▸ **What you are asked to do**
Within the listing below, the lines to output run from the one containing "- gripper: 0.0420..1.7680" through the one containing "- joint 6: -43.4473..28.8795"; copy them exactly and nothing else.

▸ **Record extracts**
▼

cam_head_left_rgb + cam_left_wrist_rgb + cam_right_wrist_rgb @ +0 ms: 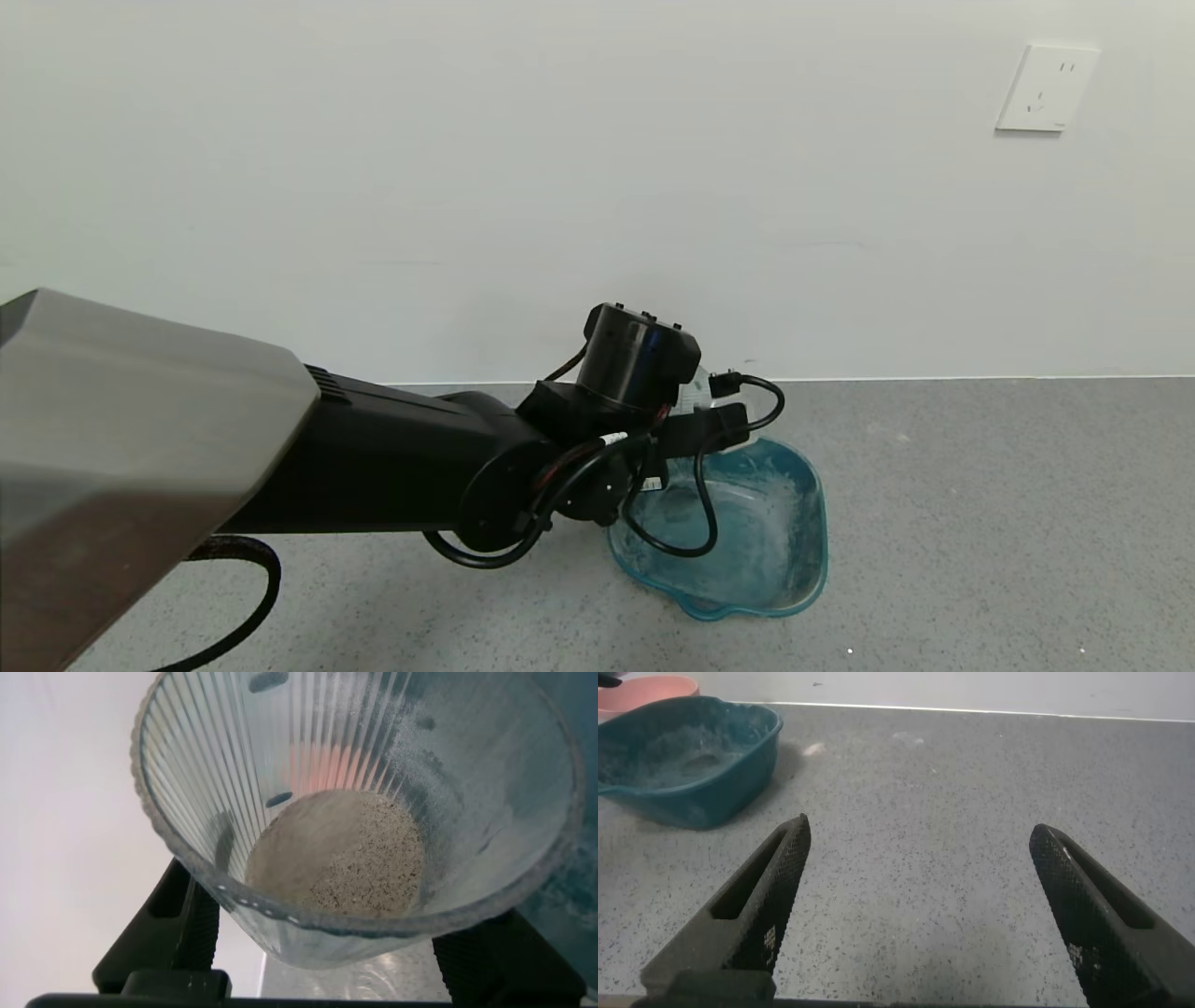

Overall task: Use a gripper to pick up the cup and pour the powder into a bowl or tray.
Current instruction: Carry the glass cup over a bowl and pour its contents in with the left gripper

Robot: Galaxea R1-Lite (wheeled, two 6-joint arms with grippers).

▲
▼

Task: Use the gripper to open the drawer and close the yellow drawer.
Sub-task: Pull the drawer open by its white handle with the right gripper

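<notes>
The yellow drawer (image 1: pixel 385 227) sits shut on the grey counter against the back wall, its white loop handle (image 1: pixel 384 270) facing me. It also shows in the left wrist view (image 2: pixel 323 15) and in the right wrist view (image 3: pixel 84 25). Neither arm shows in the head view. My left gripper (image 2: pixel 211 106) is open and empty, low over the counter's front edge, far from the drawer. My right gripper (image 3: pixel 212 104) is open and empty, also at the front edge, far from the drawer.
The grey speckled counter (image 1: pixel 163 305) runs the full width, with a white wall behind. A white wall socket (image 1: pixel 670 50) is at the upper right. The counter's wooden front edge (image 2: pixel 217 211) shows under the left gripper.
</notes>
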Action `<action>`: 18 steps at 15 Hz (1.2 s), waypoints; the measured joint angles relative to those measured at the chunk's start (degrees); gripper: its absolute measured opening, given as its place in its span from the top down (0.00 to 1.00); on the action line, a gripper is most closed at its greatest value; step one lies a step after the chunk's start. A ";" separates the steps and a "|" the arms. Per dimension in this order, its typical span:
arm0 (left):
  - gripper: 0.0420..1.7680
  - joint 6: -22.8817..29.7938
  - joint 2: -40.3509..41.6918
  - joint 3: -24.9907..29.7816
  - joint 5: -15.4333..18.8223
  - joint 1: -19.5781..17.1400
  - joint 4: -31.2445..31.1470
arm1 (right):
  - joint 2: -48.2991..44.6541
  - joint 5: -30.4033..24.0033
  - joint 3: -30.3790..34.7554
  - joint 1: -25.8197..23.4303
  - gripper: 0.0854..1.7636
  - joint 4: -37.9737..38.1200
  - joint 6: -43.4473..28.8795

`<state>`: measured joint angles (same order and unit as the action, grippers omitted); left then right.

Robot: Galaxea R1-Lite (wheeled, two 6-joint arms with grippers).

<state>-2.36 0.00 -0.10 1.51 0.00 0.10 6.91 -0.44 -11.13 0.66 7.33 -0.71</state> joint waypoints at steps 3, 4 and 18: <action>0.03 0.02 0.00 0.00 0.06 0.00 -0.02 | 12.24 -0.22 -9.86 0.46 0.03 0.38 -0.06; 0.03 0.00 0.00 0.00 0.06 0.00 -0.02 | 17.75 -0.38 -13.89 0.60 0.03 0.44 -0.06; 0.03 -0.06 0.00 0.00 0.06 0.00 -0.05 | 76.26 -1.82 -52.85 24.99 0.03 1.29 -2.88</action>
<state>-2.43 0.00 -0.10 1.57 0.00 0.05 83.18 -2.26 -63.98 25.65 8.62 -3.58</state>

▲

▸ **Task answer**
  - gripper: 0.0420..1.7680
  - joint 6: -22.8817..29.7938
  - joint 2: -40.3509..41.6918
  - joint 3: -24.9907..29.7816
  - joint 5: -15.4333..18.8223
  - joint 1: -19.5781..17.1400
  - joint 4: -31.2445..31.1470
arm1 (right):
  - joint 2: -48.2991..44.6541
  - joint 5: -30.4033..24.0033
  - joint 3: -30.3790..34.7554
  - joint 1: -25.8197..23.4303
  - gripper: 0.0854..1.7636
  - joint 4: -37.9737..38.1200
  - joint 6: -43.4473..28.8795

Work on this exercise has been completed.